Output the listing exactly, leaving out no line.

## Dataset section
↓
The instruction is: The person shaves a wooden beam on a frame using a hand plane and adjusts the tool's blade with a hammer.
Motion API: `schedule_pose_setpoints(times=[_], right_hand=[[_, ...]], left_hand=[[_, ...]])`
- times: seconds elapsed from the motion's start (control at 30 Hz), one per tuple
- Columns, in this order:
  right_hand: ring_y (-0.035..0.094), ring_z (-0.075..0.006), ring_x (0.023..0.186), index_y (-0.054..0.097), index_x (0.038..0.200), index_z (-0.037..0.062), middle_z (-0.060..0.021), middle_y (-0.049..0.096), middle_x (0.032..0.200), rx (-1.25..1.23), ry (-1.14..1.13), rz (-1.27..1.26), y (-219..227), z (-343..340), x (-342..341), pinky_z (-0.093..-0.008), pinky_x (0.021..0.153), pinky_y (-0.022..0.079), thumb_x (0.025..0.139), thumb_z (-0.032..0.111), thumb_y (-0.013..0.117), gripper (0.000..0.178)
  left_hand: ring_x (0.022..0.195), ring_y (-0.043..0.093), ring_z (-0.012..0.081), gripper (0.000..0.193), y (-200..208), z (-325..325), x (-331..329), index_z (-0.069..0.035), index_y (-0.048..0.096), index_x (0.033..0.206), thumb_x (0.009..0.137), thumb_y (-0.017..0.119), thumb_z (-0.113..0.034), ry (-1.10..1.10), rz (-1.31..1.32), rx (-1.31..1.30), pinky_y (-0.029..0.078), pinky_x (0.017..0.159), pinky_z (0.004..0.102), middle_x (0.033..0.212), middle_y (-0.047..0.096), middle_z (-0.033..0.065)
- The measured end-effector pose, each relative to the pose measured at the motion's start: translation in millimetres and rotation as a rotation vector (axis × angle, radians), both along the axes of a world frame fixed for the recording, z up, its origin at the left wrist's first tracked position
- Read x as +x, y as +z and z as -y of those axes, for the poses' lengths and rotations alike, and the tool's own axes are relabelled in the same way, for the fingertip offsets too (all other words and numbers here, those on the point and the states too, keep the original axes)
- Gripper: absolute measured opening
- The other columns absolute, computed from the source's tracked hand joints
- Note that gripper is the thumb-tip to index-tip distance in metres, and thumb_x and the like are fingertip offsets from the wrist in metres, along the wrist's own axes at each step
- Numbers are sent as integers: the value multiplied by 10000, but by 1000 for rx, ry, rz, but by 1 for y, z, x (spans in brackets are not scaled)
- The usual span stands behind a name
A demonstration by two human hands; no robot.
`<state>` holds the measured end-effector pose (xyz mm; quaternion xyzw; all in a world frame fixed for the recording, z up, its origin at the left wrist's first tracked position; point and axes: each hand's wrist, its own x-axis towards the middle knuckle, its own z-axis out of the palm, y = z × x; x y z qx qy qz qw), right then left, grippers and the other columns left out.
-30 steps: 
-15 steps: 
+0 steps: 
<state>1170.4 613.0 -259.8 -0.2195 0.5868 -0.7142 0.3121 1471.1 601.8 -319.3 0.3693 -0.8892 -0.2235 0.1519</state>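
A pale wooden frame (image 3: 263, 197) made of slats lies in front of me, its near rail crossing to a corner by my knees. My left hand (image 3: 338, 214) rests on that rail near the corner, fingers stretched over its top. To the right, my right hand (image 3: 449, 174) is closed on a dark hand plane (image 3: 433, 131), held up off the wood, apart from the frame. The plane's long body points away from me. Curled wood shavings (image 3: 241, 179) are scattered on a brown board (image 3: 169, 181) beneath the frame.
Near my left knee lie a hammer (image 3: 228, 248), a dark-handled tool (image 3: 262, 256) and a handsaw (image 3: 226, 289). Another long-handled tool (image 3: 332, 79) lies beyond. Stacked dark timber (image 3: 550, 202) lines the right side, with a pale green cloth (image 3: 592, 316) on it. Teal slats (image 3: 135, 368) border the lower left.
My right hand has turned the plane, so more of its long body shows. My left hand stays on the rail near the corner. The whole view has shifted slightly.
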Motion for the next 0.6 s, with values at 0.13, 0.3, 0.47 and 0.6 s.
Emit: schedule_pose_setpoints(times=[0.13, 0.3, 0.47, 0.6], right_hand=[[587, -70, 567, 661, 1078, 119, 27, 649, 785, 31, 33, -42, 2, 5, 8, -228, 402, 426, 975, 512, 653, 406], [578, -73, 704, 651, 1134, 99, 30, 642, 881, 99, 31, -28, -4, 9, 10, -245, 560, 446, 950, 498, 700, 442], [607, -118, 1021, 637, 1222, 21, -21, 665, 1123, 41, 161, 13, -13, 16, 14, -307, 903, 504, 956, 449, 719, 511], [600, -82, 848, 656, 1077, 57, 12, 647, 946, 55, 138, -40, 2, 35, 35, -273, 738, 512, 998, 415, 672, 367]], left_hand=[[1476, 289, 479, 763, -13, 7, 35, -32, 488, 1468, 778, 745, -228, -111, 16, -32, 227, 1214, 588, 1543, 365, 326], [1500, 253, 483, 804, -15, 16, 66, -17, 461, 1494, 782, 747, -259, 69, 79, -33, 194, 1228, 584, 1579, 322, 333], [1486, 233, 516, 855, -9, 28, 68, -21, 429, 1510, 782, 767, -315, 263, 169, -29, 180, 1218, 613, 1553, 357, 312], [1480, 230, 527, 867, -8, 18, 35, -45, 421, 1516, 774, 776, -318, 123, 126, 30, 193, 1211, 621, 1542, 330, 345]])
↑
## Task answer
The instruction is: The person shaves a wooden beam on a frame using a hand plane and adjusts the tool's blade with a hammer.
Motion API: `schedule_pose_setpoints(times=[_], right_hand=[[_, ...]], left_hand=[[_, ...]])`
- times: seconds elapsed from the motion's start (control at 30 Hz), one per tuple
- Columns, in this order:
  right_hand: ring_y (-0.035..0.094), ring_z (-0.075..0.006), ring_x (0.023..0.186), index_y (-0.054..0.097), index_x (0.038..0.200), index_z (-0.037..0.062), middle_z (-0.060..0.021), middle_y (-0.049..0.096), middle_x (0.032..0.200), rx (-1.25..1.23), ry (-1.14..1.13), rz (-1.27..1.26), y (-219..227), z (-343..340), x (-342..341), pinky_z (-0.093..-0.008), pinky_x (0.021..0.153), pinky_y (-0.022..0.079), thumb_x (0.025..0.139), thumb_z (-0.032..0.111), thumb_y (-0.013..0.117), gripper (0.000..0.178)
  left_hand: ring_x (0.022..0.195), ring_y (-0.043..0.093), ring_z (-0.012..0.081), gripper (0.000..0.193), y (-200..208), z (-325..325), x (-331..329), index_z (-0.069..0.035), index_y (-0.048..0.096), index_x (0.033..0.206), thumb_x (0.009..0.137), thumb_y (-0.017..0.119), thumb_z (-0.113..0.034), ry (-1.10..1.10), rz (-1.31..1.32), rx (-1.31..1.30), pinky_y (-0.029..0.078), pinky_x (0.017..0.159), pinky_z (0.004..0.102), middle_x (0.033..0.212), middle_y (-0.047..0.096), middle_z (-0.033..0.065)
- The measured end-effector pose, each relative to the pose measured at the motion's start: translation in millimetres and rotation as a rotation vector (axis × angle, radians), both along the axes of a world frame fixed for the recording, z up, its origin at the left wrist's first tracked position
- Read x as +x, y as +z and z as -y of those axes, for the poses' lengths and rotations alike, and the tool's own axes are relabelled in the same way, for the fingertip offsets too (all other words and numbers here, those on the point and the states too, keep the original axes)
- Gripper: absolute measured opening
- The other columns absolute, computed from the source's tracked hand joints
- Note that gripper is the thumb-tip to index-tip distance in metres, and thumb_x and the like are fingertip offsets from the wrist in metres, along the wrist's own axes at each step
- Numbers are sent as integers: the value multiplied by 10000, but by 1000 for rx, ry, rz, but by 1 for y, z, x (spans in brackets are not scaled)
- The usual span stands behind a name
A demonstration by two human hands; no robot.
`<state>` holds the measured end-effector pose (xyz mm; quaternion xyzw; all in a world frame fixed for the recording, z up, its origin at the left wrist's first tracked position; point and axes: each hand's wrist, its own x-axis towards the middle knuckle, its own z-axis out of the palm, y = z × x; x y z qx qy qz qw), right then left, grippers and the other columns left out.
-30 steps: 
-15 steps: 
+0 steps: 
<state>1170.4 613.0 -259.8 -0.2195 0.5868 -0.7142 0.3121 1471.1 601.8 -319.3 0.3693 -0.8892 -0.2235 0.1519</state>
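A pale wooden frame (image 3: 263, 197) made of slats lies in front of me, its near rail crossing to a corner by my knees. My left hand (image 3: 338, 214) rests on that rail near the corner, fingers stretched over its top. To the right, my right hand (image 3: 449, 174) is closed on a dark hand plane (image 3: 433, 131), held up off the wood, apart from the frame. The plane's long body points away from me. Curled wood shavings (image 3: 241, 179) are scattered on a brown board (image 3: 169, 181) beneath the frame.
Near my left knee lie a hammer (image 3: 228, 248), a dark-handled tool (image 3: 262, 256) and a handsaw (image 3: 226, 289). Another long-handled tool (image 3: 332, 79) lies beyond. Stacked dark timber (image 3: 550, 202) lines the right side, with a pale green cloth (image 3: 592, 316) on it. Teal slats (image 3: 135, 368) border the lower left.
My right hand has turned the plane, so more of its long body shows. My left hand stays on the rail near the corner. The whole view has shifted slightly.
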Motion for the next 0.6 s, with values at 0.13, 0.3, 0.47 and 0.6 s.
Emit: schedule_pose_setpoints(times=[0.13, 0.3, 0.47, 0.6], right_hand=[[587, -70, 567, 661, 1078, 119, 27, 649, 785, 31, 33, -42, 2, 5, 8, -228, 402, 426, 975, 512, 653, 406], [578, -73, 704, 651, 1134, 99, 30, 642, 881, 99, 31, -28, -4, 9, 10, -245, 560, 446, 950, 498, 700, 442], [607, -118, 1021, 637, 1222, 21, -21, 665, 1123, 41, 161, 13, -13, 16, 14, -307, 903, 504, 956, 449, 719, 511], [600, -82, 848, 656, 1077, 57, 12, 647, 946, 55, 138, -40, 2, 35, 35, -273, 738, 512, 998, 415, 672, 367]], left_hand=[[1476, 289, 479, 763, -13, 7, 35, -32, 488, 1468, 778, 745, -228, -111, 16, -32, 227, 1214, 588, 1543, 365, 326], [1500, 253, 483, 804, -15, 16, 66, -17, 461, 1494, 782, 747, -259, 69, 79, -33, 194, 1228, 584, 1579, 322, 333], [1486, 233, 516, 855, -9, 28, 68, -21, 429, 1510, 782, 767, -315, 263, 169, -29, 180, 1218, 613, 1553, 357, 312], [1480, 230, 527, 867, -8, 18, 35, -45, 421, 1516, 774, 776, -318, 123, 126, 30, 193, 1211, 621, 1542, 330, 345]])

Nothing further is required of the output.